Saturday, January 26, 2008

Thoughts from a Random Saturday

1. Sugar Free creamer is yucky. Matt accidentally bought it instead of Fat Free creamer. We hate Splenda.

2. I am very hyper today. Matt said something about how my view of little boys seems to come straight out of Tom Sawyer... "Oh golly, here comes a steamboat." I responded to this statement by suddenly staring off into space and saying "steamboat... steamboat... yes!" His mention of the old time riverboat reminded me--almost like how one remembers an obscure element from a dream--of how I'd been meaning to google the various dinner cruises available along the Ohio River, researching possible locations for our 10-year high school reunion.

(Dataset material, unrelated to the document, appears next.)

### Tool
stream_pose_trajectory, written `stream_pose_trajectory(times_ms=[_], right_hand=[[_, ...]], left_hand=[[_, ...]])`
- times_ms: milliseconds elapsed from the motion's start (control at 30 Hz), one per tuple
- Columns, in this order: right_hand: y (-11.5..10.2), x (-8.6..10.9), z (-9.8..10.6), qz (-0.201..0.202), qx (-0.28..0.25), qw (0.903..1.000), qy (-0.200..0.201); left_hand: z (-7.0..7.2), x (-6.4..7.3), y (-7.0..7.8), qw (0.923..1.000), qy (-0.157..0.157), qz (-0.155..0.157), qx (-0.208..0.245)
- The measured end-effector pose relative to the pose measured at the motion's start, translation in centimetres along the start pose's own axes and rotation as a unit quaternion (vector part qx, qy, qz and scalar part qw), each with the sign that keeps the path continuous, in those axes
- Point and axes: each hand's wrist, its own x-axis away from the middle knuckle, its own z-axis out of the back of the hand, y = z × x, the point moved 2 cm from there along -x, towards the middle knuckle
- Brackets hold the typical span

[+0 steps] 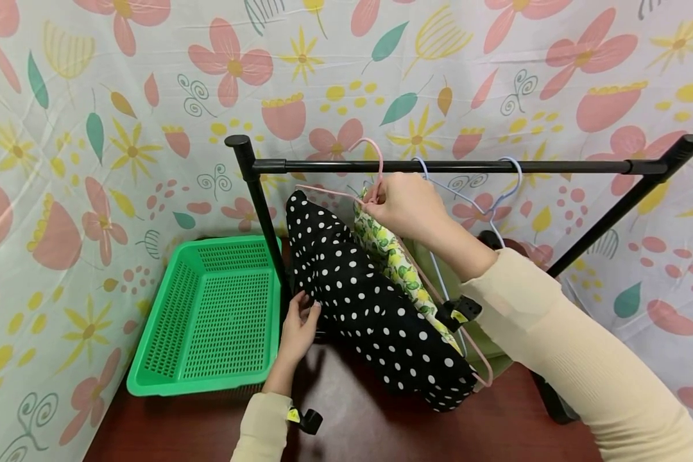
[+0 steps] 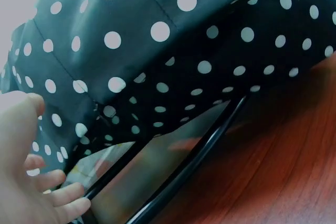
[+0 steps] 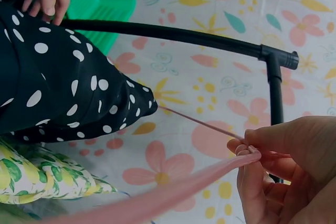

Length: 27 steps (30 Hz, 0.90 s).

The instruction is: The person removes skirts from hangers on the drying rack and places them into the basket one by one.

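My right hand [image 1: 410, 204] pinches a pink hanger [image 1: 380, 160] at its neck, just below the hook, which overlaps the rail in the head view. On this hanger is a black garment with white dots [image 1: 352, 282], slanting down to the right. My left hand [image 1: 296, 330] is at the garment's left edge. In the left wrist view its thumb lies over the dotted cloth [image 2: 113, 40] and the other fingers are loosely spread. Behind the dotted garment, a lemon-print garment [image 1: 388, 247] shows partly.
The black rack's rail [image 1: 317, 167] runs across above the dark red table [image 1: 346, 423]. Light blue hangers hang from it, one at the right [image 1: 518, 176]. A green garment [image 1: 499, 366] is behind the others. A green plastic basket [image 1: 202, 388] stands at left, before a floral curtain [image 1: 150, 115].
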Motion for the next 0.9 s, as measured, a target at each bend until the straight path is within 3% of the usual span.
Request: stream_pose_trajectory(times_ms=[233,433,667,800,900], right_hand=[[-0.1,0.2,0.5,0.002,-0.007,0.9999,0.009],[-0.1,0.2,0.9,-0.002,-0.01,0.9998,0.018],[-0.2,0.1,1.0,0.003,-0.008,0.9995,0.031],[-0.1,0.1,1.1,0.004,-0.005,0.9989,0.046],[-0.1,0.0,1.1,0.003,-0.006,0.9982,0.059]], left_hand=[[-0.7,-0.1,-0.5,0.9978,-0.01,0.059,0.031],[-1.4,-0.2,-0.6,0.9939,-0.036,0.075,0.073],[-1.7,-0.2,1.2,0.9757,-0.077,0.093,0.183],[-2.1,-0.5,1.0,0.9701,-0.073,0.094,0.212],[-2.3,-0.5,1.1,0.9611,-0.052,0.106,0.25]])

Matt found this Pavlovian-type response so bizzarre, he got up off the couch (meanwhile, I am giggling hysterically at my own wierdness) and starts hunting around the kitchen, perhaps looking for the nitrous oxide or Boone's Farm I'd presumably been recklessly downing. He finally got to the trash can, peered in, and said, "Ah, yes. Campbell's Tomato Soup...now with methamphetamine!" More psychotic laughter from me. We're a silly couple.

3. The Bible is transformative even apart from (or prior to) belief in God. I am reading The Year of Living Biblically, by A.J. Jacobs, and it is hilarious, intriguing, and spiritually weighty all at once. Following up his previous bestseller, The Know-It-All, in which Jacobs reads the whole Encyclopaedia Britannica in a year, he then decided to spend a year following the Bible's commandments as closely as possible. Not just the 613, but anything that could be considered an instruction. He found 749. (I'm definitely thinking we need to come up with a gimmick like that to make a bestseller.) I seriously laughed out loud when he described stealthily stoning adulterers and his wife's revenge for his refusal to touch her (or anything she touched) during her period.

Jacobs, who is of Jewish descent but raised in a non-religious family, seeks out the advice of rabbis, pastors, and various biblical literalists to guide him on this journey. He consults with a hip, young rabbi, a retired Lutheran pastor, an Amish innkeeper, an expert in deciphering unkosher mixed fabrics (complete with microscope for examining the fibers), and the resident astrophysicist at the Kentucky Creation Museum. One evangelical Christian told him his endeavor was foolish because you cannot understand the Bible apart from belief in the divinity of Christ. (I guarantee this same person has given a Bible or a scripture-laden tract to a non-believer at some point, however, so he/she definitely has not thought through that argument totally.)

In any case, it is fascinating and beautiful to see how Jacobs is being transformed over the course of his year, finding tranquility in practices like wearing all white, keeping a tight rein on his tongue (to avoid gossip, lying, and negative talk), and writing the Ten Commandments on his doorframes. He becomes a more ethically-minded person, giving to the poor and respecting the elderly. He prays regularly, even though he is not sure there is a God to pray to, but seems to find himself more and more open to that possibility. I'm about five months of the way through, and I'm eager to see how his spirituality develops further.

4. I'm going to be a millionaire. Not really, but this morning I came up with an idea for a household item that should be patented. Seriously, a good one. We're going to work on a prototype.

5. It's gut-check time. Or, rather, soul-check time. While I was reading a more lighthearted account of biblical living, Matt was reading What Would Jesus Deconstruct?, part of the Church and Postmodern Culture series. He read this passage aloud to me: "Were Jesus to return in the flesh, he would be executed again. Not by the world, but by the church. Or left by the chruch to die in the cold, or to be shot down in the nightmare violence of America's urban warfare, because Christians support right-wing extremists who are opposed to gun control, or excluded as an illegal immigrant."

Disagree with the politics implicit in that statement all you want, but combining that image of Jesus-in-disguise with Jacobs' efforts to cultivate biblical generosity of spirit left me quite convicted. I was reminded of my latent prejudices against certain types of people, and began to connect the warnings of Matthew 25 with not just the poor and imprisoned, but with people I tend to look down upon. What if Jesus were to return as one of these people that I write off? I need to work extra hard at seeing Christ in them. Lord, help me.

1 comment:

Anonymous said...

"What would Jesus deconstruct"??? REALLY?? rofl. I have no words.